Big lesson: Sometimes you need to take a leap of faith and select a player who may not be 100 per cent fit.
2007 in France, Walesand Scotland
Finish: Lost in quarter-finals.
Key players: Dan Carter and Nick Evans. In the quarter-final against France in Cardiff, the All Blacks lost Carter to injury on the stroke of halftime, and his replacement, Evans, 10 minutes from fulltime. Down just 20-18, there was nobody with a cool head at first-five in the dying stages to take control and drop a goal for the win.
Big lesson: Don't get too cocky, Part II. "I think," Steve Hansen said just before his 2015 squad travelled to London, "that [in 2007] we rocked up a little arrogant possibly, like previous All Blacks teams over the years may have.
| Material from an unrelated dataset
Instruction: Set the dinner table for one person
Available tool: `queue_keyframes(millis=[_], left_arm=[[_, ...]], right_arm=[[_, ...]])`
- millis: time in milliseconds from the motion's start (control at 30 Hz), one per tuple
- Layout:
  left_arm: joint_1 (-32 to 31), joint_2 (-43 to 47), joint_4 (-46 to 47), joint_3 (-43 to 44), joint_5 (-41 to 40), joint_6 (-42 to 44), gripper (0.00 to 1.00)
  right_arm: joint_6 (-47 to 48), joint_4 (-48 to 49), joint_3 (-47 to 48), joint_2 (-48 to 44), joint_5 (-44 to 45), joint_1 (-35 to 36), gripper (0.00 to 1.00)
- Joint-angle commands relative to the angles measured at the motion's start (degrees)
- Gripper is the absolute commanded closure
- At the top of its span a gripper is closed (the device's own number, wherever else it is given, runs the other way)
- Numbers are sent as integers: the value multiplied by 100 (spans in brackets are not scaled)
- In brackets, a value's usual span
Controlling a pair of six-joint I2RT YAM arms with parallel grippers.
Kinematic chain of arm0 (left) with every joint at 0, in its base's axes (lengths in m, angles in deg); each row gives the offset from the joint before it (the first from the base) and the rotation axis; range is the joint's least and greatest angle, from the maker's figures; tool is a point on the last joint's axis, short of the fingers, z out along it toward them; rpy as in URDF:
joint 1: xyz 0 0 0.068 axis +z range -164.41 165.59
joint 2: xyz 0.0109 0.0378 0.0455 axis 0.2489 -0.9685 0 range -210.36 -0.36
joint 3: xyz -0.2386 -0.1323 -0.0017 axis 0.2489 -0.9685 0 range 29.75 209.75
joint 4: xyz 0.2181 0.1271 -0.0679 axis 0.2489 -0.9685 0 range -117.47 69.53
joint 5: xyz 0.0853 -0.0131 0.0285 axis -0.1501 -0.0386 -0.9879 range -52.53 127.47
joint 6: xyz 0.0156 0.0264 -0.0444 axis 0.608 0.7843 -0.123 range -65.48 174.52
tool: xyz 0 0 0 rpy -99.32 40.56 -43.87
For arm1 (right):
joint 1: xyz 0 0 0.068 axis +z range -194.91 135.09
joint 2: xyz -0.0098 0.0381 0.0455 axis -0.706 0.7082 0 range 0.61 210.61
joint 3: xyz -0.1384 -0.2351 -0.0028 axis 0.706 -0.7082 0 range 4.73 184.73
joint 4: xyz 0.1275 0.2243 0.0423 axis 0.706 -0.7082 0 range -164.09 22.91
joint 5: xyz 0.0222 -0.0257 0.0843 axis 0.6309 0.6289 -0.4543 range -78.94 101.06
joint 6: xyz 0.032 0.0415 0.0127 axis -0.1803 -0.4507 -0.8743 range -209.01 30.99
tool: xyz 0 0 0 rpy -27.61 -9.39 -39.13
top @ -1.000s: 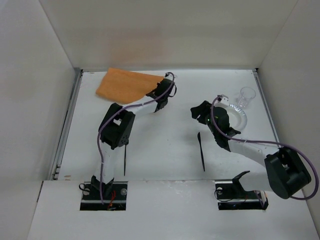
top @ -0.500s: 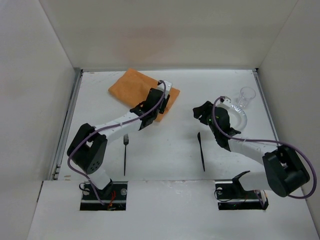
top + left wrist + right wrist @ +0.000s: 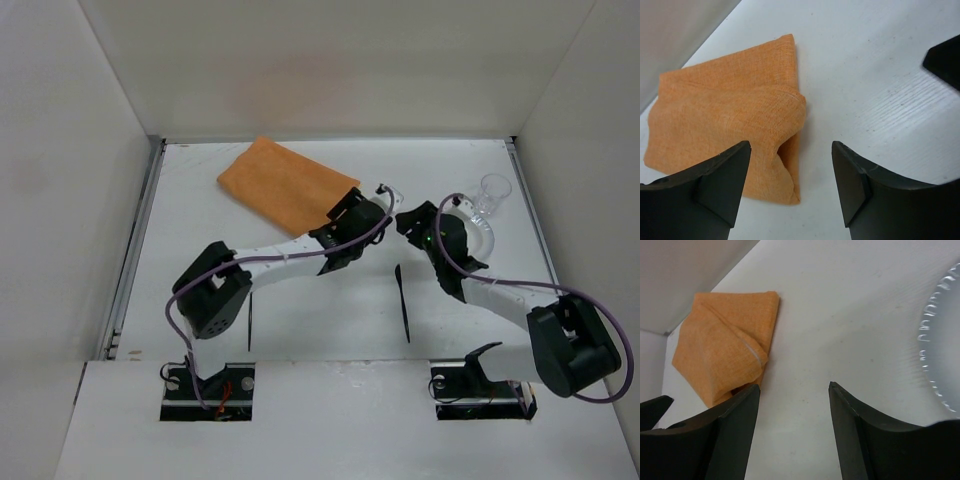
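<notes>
The dinner table (image 3: pixel 330 300) is a flat white surface. An orange cloth (image 3: pixel 285 188) lies on it at the back left, its near part humped and folded (image 3: pixel 725 115). My left gripper (image 3: pixel 350 210) hovers over the cloth's right corner, open (image 3: pixel 790 146), holding nothing. Just to its right my right gripper (image 3: pixel 410 218) is also open (image 3: pixel 794 386) over bare table, empty. A clear plate (image 3: pixel 480 238) lies behind the right gripper, with its rim (image 3: pixel 940 350) in the right wrist view. A glass (image 3: pixel 493 194) stands beyond it. A black knife (image 3: pixel 402 300) lies mid-table, and a fork (image 3: pixel 249 325) shows below the left elbow.
White walls close in the table on three sides, with metal rails (image 3: pixel 135 250) along the left and right edges. The two grippers are close together; the right one's black tip (image 3: pixel 945 57) shows in the left wrist view.
My left gripper, shut on the cloth a second ago, pulled it right and turned it, then opened, let go and swung further right. The right gripper shifted slightly.
</notes>
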Motion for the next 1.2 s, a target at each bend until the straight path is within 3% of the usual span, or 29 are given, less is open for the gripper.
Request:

We were too comfortable, and just expected it to happen."
2011 in New Zealand
Finish: Winners.
Key player: Richie McCaw, who played the tournament with a foot so damaged, he could never risk taking his boot off at halftime for fear of his foot having swollen so much, he wouldn't get it on again. His mature, mentally fearless attitude was summed up when, after a scary, nerve-stretching, stomach-churning, 8-7 win over France in the final, he said to coach Graham Henry, "the last 30 minutes were the best 30 minutes of my life".
Big lesson: Build depth leading to the Cup. When first-fives became an endangered species, with Dan Carter, Colin Slade and Aaron Cruden all injured, on came Stephen Donald. He may have been called in from a whitebaiting holiday, but he ran on to Eden Park for the last 47 minutes of the final with 22 previous tests under his belt.
2015 in England and Wales
Finish: Winners.
Key player: Richie McCaw. Fifteen years as an All Black, and he wasn't kidding when he said in the week before the final against Australia, won 34-17, that while he was "probably better organised now", he still retained the excitement he'd felt in his first All Blacks test in Dublin in 2001.
Big lesson: It's a massive advantage if you have a backbone of players who have been to the big show before but haven't become cynical or up themselves.